I am also interested in truncations of this matroid. That is, let $M(n,k,d)$ be the matroid on the ground set $\{\pm 1,\ldots,\pm n\}$ for which a set is independent if and only if it contains at most $k$ pairs $\pm i$ and has size at most $d$. All of the same questions apply!

Remark: I would like to regard these matroids as type B analogues of uniform matroids. Uniform matroids are the permutation-invariant matroids on the ground set $\{1,\ldots,n\}$, while these are the signed-permutation-invariant matroids on the ground set $\{\pm 1,\ldots,\pm n\}$.
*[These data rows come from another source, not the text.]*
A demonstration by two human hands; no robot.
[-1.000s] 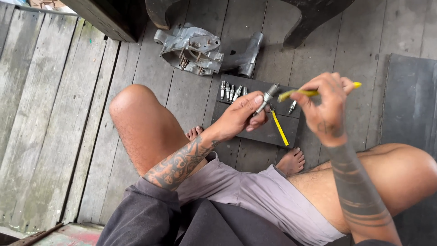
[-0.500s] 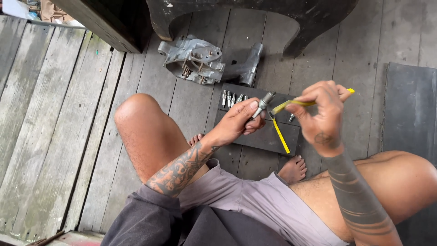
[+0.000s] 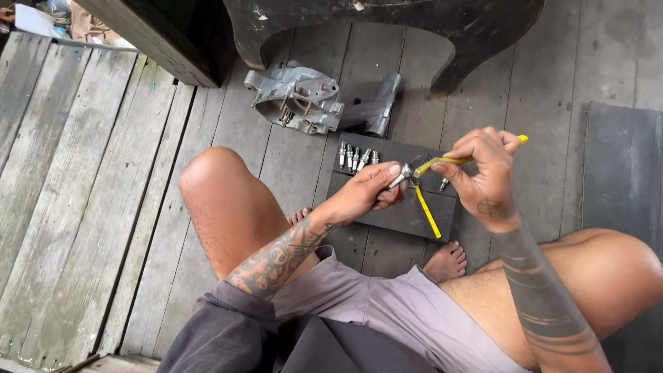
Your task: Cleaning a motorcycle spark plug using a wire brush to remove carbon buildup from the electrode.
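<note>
My left hand [image 3: 367,192] pinches a small spark plug [image 3: 403,174] with its tip pointing up and right. My right hand [image 3: 481,174] grips a yellow-handled small brush [image 3: 442,162], and the brush head meets the plug's tip. Both hands hover over a dark flat board [image 3: 404,207] on the plank floor. A second yellow-handled tool [image 3: 427,211] lies on that board below the hands. Several more spark plugs [image 3: 356,157] stand in a row at the board's far left corner, and one more plug [image 3: 443,184] lies near my right hand.
A grey metal engine casing [image 3: 300,100] with a pipe-like part [image 3: 384,107] lies on the wooden planks beyond the board. A dark curved wooden piece [image 3: 387,27] stands at the top. My bare knees and feet flank the board. A dark mat [image 3: 621,173] lies at right.
The view shifted so the hands sit slightly lower and left in the picture. Both hands kept their grip, with the brush staying against the plug's tip.
</note>
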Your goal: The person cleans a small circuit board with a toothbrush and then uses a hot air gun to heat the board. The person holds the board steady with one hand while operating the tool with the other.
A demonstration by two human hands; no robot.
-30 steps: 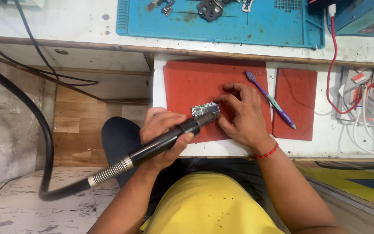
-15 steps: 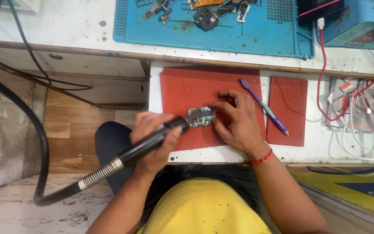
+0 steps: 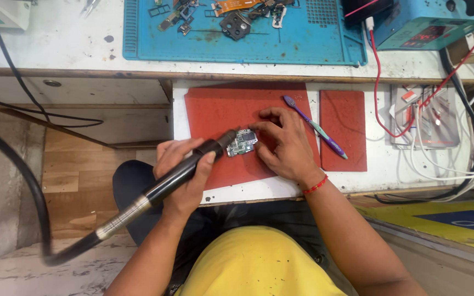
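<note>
The hands work close: the left hand [image 3: 185, 172] grips a hot-air handpiece [image 3: 185, 169], the right hand [image 3: 283, 145] fingertip-pins a thin, fragile-looking circuit board [image 3: 241, 143] by its edge on the red mat [image 3: 215, 112].

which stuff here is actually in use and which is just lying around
In use: left hand gripping the black hot-air handpiece; right hand steadying the small circuit board; large red mat.

Lying about: purple toothbrush, small red mat, blue mat with loose parts.
</note>
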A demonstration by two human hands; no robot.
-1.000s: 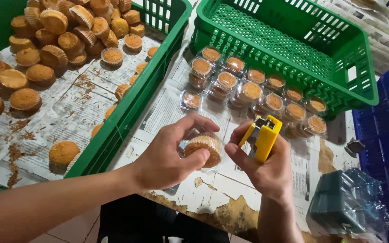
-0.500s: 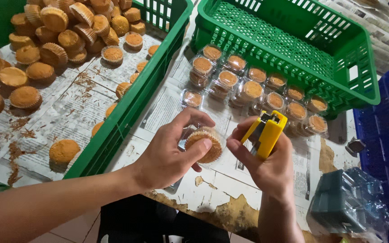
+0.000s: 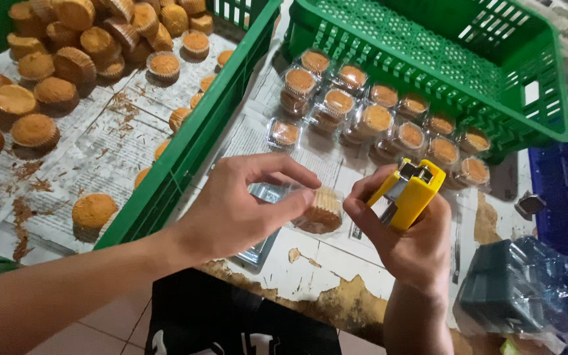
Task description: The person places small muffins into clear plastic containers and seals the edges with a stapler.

• I hate to be a spoilsport but the title, while cute and attention-grabbing, is a bit too vague for my tastes. As it stands, a reader seeing the title on the main page or a reader that might see the title in the "Related" list on another question page will have no idea of what "your matroid" is like.
– j.c.
Oct 30, 2017 at 21:14
• @j.c.: Well, a quick search shows 47 questions with titles of the form "Does this ___ have a name?" Your criticisms would seem to apply to most of those titles as well. It doesn't seem quite obvious how to produce a more suitable title in such cases. (For that matter, "Does this matroid have a name?" was already taken.) Oct 31, 2017 at 0:22
• Let us hope the answering post is titled "How I Met Your Matroid". Gerhard "Sometimes Just Can't Stop Himself" Paseman, 2017.10.30. Oct 31, 2017 at 0:44
• @Will Jagy - I was thinking more of goodreads.com/book/show/18209408-have-you-seen-my-dragon Oct 31, 2017 at 1:30
• @LouisDeaett Yes, it's not obvious at all, but still I think it's important! Every question with a vague title is a question that could be improved to be that much more helpful to someone searching for answers to the same question. Anyways, I won't belabor the point. I voted the question up by the way.
– j.c.
Oct 31, 2017 at 2:30

Let $U$ be the uniform matroid of rank $k$ on $n$. Since $U$ is orientable one can consider the Lawrence oriented matroid $\Lambda(U)$ associated with any orientation of $U$ (the Lawrence construction doesn't care about which orientation you take). Then $M(n,k)$ is precisely the underlying unoriented matroid $\underline{\Lambda(U)}$ of $\Lambda(U)$.

Also, the dual matroid $M^*(n,k)$ is a symplectic matroid, which explains why the group $B_n$ acts on the primal.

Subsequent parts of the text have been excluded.